What Bose stumbled upon was a new way of counting quantum particles. Conventionally, if you have two particles that can only take on two states, you can model them as you would the probabilities for a coin toss. Lets say you toss two coins at the same time; the following table shows the possible outcomes:
Coin 1
Head Tail
Coin 2 Head HH HT
Tail TH TT
It is immediate obvious that if you throw to coins the combination head-head will have a likelihood of 25%. But if you have the kind of "quantum coins" that Bose stumbled upon then nature behaves rather different. Nature does not distinguish between the states tails-head and head-tails i.e. the two states marked green in the table. Rather it just treats these two states as one and the same.

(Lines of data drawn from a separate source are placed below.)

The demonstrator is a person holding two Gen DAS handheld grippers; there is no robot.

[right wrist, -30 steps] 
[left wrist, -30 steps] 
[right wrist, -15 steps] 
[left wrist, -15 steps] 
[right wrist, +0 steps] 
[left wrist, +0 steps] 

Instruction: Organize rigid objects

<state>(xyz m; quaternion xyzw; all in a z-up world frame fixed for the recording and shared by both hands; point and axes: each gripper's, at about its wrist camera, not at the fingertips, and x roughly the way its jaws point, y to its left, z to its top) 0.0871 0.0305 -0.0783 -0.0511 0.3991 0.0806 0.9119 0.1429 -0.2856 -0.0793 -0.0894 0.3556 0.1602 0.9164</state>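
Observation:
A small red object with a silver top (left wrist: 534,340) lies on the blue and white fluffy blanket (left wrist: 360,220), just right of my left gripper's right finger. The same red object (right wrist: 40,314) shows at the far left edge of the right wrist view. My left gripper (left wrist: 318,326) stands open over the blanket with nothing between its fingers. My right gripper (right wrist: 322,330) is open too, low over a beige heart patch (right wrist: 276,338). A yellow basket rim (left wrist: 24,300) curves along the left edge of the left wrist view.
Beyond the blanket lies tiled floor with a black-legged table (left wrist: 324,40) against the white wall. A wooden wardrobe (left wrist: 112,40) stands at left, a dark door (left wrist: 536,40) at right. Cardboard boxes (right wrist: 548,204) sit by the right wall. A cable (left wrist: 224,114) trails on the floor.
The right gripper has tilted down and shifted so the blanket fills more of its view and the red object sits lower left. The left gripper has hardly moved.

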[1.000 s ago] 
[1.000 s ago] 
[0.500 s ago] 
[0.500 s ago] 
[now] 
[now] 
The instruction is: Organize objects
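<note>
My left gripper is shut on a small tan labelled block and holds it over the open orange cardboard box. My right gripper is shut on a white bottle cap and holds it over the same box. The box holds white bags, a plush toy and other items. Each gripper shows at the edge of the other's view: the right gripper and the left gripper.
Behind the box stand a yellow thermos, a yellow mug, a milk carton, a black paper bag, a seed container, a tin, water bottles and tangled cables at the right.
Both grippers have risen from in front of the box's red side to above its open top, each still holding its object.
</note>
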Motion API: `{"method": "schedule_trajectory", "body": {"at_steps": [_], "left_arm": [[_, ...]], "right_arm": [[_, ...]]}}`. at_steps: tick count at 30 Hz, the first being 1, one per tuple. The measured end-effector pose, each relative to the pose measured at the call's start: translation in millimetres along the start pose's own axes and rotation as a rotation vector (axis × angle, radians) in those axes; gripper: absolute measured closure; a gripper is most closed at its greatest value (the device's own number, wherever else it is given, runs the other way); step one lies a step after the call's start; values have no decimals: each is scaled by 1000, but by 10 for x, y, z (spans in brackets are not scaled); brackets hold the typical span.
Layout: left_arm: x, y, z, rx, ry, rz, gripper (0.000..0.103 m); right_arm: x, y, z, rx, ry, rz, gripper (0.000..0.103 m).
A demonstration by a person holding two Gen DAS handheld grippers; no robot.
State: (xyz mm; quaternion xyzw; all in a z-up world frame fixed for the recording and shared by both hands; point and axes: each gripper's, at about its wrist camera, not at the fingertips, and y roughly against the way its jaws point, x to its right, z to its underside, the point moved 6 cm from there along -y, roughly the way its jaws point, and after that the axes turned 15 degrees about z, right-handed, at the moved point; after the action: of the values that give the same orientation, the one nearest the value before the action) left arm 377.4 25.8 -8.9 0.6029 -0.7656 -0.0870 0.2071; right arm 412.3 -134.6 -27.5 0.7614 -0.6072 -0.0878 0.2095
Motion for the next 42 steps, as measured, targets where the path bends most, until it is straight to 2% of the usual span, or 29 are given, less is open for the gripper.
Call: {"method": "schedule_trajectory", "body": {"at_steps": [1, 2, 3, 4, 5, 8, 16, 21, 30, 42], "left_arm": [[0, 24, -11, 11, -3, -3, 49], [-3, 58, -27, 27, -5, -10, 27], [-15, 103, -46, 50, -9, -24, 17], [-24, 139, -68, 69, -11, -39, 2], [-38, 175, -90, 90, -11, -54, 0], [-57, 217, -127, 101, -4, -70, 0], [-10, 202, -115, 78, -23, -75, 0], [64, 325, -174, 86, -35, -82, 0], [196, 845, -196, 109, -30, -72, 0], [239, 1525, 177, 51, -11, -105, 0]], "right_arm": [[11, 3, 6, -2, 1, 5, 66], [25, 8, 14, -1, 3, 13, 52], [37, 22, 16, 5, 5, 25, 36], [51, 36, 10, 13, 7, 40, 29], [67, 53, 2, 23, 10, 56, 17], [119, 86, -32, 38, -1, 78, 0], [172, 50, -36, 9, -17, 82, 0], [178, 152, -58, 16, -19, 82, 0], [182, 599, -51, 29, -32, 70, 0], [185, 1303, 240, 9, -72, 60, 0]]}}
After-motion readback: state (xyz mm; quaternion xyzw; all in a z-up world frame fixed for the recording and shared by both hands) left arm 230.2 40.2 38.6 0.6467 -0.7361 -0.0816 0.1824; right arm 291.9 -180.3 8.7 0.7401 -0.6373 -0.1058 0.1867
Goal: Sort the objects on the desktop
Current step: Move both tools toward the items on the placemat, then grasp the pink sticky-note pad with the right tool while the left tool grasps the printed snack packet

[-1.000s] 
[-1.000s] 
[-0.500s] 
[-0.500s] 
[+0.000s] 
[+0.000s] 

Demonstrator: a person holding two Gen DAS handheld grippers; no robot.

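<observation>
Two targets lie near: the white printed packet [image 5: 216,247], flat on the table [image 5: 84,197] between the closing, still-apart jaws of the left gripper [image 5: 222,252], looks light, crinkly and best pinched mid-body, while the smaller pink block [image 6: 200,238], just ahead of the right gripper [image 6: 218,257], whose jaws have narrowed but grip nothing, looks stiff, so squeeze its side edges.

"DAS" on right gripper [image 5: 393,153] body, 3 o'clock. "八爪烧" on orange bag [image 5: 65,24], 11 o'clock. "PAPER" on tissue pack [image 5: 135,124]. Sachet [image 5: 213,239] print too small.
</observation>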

In the quantum domain nature plays the ultimate shell game. If these shells were bosons the universe would not allow you to notice if they switch places.
This means, rather than four possible outcomes in the quantum world, we only have three, and the probability for them is evenly spread, i.e. assigning a one-third chance to our heads-heads quantum coin toss.
Bose found out the hard way that if you try to publish something that completely goes against the conventional wisdom, and you have to go through a peer review process, your chances of having your paper accepted are almost nil (some things never change).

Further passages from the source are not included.